[DATA SUPPLIED — start]

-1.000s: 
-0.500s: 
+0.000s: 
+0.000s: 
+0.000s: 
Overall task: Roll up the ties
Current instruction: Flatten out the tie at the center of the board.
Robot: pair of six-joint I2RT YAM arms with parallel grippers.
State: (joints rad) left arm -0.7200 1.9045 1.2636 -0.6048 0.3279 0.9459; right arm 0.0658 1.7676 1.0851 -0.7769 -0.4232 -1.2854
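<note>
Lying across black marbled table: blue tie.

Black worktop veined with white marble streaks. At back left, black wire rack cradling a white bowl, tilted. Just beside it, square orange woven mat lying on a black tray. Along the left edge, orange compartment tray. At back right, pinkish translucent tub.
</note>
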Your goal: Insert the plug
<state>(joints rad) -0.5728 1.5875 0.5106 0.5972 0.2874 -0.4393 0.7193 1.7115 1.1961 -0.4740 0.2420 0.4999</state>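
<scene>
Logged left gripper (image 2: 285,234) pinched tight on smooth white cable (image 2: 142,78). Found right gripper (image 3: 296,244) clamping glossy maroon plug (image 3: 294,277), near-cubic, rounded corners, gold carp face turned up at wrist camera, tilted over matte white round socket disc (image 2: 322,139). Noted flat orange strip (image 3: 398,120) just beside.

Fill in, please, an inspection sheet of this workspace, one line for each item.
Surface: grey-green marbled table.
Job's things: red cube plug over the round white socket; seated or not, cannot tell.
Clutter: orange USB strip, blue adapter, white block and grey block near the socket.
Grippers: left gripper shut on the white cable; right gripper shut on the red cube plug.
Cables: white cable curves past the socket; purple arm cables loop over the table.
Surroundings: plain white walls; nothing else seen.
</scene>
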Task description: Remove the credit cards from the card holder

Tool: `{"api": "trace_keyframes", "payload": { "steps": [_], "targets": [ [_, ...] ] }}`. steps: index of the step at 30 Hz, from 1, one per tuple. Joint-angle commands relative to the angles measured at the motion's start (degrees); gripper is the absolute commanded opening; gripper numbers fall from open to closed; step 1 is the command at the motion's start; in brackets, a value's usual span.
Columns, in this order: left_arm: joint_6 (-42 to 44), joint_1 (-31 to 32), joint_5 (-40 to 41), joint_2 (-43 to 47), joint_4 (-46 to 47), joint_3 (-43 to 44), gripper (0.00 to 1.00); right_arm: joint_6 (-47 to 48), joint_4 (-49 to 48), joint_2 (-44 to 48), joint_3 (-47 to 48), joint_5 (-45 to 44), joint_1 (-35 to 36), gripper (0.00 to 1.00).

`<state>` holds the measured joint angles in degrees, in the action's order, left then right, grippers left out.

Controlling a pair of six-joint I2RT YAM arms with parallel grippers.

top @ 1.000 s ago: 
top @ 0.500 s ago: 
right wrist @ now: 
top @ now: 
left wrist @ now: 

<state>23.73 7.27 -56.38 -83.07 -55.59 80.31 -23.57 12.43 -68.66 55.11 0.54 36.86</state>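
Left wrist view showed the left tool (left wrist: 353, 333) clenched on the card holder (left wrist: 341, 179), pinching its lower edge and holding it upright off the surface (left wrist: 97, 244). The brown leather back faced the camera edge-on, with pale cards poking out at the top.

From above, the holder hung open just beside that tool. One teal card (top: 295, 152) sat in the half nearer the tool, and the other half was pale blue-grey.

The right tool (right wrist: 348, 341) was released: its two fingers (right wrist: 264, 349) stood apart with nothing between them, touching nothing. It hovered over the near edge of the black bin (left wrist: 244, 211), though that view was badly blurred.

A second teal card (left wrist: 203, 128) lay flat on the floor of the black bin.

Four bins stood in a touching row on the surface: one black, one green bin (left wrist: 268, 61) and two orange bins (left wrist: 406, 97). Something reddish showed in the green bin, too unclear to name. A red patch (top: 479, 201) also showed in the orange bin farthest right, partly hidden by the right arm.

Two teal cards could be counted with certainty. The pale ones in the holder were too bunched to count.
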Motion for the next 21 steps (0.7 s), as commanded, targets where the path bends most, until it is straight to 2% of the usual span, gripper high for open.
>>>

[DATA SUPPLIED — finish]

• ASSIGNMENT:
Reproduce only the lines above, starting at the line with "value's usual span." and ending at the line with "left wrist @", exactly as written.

• EXERCISE RESPONSE:
Tool: `{"api": "trace_keyframes", "payload": { "steps": [_], "targets": [ [_, ...] ] }}`. steps: index of the step at 30 Hz, from 1, one per tuple. Joint-angle commands relative to the angles measured at the motion's start (degrees); gripper is the absolute commanded opening; gripper numbers fall from open to closed; step 1 is the command at the motion's start; in brackets, a value's usual span.
Columns, in this order: left_arm: joint_6 (-42 to 44), joint_1 (-31 to 32), joint_5 (-40 to 41), joint_2 (-43 to 47), joint_4 (-46 to 47), joint_3 (-43 to 44), gripper (0.00 to 1.00); right_arm: joint_6 (-47 to 48), joint_4 (-49 to 48), joint_2 (-44 to 48), joint_3 (-47 to 48), joint_5 (-45 to 44), joint_1 (-35 to 36), gripper (0.00 to 1.00).

`<state>` holds the measured joint angles in degrees, in the action's order, left then right, grippers left out.

Controlling a pair of six-joint I2RT YAM arms with parallel grippers.

top @ 1.000 s ago: 
top @ 0.500 s ago: 
right wrist @ now: 
top @ now: 
left wrist @ now: 

This answer is now finished.